Once the initial problem starts there is no fix but to replace the crankshaft.
The way it starts is with missed shifts or over-revving the engine
one too many times. The crankshafts tend to twist under all the force applied.

Once the crankshaft is twisted the bearings start to wear off to the side
of the crankshaft rod journals. This abnormal and off centered wear wipes
out the rod bearings and/or causes them to spin or turn in the rod.
The rest of the story is broken or bent rods and twisted cranks etc.

To stop this from happening the rod bearing contact or wear pattern
should be checked before assembling the engine.
You can tell this by looking at the worn bearings and see if the
wear or contact area is off to one side of the worn rod bearing.

A good crankshaft will wear the bearings out from nearer the center
or evenly across the bearing surface. If you see the bearing has had
a hard contact near one side of the cranks rod journal  then the crankshaft
may be twisted. This crank would not last long until it again wiped out the
bearing and rod.

The front rod just happens to be affected the most
when over-revved for some unknown reason.
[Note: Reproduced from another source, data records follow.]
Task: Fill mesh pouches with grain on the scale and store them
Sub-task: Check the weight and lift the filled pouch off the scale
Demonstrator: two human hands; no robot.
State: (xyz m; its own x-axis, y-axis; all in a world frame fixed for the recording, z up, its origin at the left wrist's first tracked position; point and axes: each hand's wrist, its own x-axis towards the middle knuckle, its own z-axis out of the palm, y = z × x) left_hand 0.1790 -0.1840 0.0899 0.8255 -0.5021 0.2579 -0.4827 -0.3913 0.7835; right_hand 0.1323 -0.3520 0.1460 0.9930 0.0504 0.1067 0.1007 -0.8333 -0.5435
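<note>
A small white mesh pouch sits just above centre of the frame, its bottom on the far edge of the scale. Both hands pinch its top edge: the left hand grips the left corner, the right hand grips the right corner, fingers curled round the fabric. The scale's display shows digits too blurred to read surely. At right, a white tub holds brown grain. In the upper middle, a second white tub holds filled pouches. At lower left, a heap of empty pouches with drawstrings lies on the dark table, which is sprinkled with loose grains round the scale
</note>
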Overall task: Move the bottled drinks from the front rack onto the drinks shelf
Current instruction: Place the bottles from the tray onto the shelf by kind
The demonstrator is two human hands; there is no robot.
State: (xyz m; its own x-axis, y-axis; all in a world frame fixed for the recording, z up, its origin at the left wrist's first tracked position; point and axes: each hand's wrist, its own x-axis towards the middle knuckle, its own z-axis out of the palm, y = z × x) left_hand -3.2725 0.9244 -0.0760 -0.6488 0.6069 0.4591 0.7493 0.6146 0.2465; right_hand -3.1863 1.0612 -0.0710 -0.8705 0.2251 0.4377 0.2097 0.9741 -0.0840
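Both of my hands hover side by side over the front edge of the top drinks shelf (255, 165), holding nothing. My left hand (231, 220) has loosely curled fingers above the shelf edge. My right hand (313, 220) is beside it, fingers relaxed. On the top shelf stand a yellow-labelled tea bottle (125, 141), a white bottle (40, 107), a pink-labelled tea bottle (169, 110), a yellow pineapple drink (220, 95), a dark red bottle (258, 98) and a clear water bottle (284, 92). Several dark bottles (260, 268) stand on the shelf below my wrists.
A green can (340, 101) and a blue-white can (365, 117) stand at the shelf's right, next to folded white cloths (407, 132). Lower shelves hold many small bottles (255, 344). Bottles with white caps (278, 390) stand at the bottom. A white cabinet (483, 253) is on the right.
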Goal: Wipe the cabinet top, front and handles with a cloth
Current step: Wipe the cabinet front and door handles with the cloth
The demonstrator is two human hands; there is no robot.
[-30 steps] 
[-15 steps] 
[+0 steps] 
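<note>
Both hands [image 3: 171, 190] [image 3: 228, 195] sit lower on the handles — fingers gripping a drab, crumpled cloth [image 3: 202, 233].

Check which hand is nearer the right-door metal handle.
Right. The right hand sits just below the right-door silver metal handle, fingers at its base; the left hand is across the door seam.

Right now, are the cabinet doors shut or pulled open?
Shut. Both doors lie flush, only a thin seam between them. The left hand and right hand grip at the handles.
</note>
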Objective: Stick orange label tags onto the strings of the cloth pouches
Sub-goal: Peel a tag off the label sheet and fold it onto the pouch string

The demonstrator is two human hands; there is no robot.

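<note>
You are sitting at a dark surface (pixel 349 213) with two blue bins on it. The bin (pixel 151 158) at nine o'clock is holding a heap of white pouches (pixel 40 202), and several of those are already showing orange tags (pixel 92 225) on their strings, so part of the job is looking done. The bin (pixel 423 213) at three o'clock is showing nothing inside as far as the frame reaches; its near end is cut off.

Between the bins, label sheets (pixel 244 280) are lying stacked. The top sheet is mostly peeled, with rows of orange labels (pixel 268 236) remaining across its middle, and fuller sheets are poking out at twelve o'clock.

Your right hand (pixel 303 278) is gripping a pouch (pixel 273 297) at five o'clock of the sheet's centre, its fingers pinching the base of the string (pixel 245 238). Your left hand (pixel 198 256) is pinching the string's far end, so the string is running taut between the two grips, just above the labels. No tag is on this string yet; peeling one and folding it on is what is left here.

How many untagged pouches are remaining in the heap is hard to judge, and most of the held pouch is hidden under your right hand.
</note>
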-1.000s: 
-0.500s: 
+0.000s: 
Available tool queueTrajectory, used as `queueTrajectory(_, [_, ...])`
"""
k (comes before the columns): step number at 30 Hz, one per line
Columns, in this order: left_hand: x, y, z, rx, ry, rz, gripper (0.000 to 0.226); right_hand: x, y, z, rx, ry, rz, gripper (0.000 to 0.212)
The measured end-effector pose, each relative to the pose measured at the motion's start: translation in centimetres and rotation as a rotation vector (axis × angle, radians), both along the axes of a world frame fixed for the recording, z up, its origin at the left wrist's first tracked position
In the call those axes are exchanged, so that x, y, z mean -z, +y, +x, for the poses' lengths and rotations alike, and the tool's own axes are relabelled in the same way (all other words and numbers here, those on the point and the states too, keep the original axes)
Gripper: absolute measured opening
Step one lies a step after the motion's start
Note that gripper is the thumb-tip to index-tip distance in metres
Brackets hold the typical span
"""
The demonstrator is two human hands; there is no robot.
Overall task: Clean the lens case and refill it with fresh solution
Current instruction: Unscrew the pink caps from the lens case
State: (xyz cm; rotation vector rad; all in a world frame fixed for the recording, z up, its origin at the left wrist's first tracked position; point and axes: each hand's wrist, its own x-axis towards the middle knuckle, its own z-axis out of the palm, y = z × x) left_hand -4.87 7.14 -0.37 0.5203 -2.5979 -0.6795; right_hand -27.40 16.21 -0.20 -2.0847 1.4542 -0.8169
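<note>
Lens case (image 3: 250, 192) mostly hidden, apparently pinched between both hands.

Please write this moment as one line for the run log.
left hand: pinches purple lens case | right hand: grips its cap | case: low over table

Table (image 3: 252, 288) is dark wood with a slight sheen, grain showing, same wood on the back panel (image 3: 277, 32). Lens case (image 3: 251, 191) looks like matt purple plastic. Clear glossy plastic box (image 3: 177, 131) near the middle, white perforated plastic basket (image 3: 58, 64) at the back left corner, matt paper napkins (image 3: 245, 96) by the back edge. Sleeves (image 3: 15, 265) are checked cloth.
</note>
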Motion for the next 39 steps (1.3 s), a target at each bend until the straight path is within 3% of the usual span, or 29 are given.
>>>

The solution is to keep engine speed reasonable if you have
a good crank and be sure to check any cranks for bearing wear patterns
when you do rebuilds. Keep the oil clean and don't use overly heavy
oil that the oil pump can't circulate easily when cold.

People make the mistake of thinking heavy viscosity oil
is good but the engine runs dry until it starts pumping
that thick stuff. Multigrades can help with that in cooler
areas. I would use 10W-40 unless you are in warm climates.
20W50 is another alternative in the hot countries.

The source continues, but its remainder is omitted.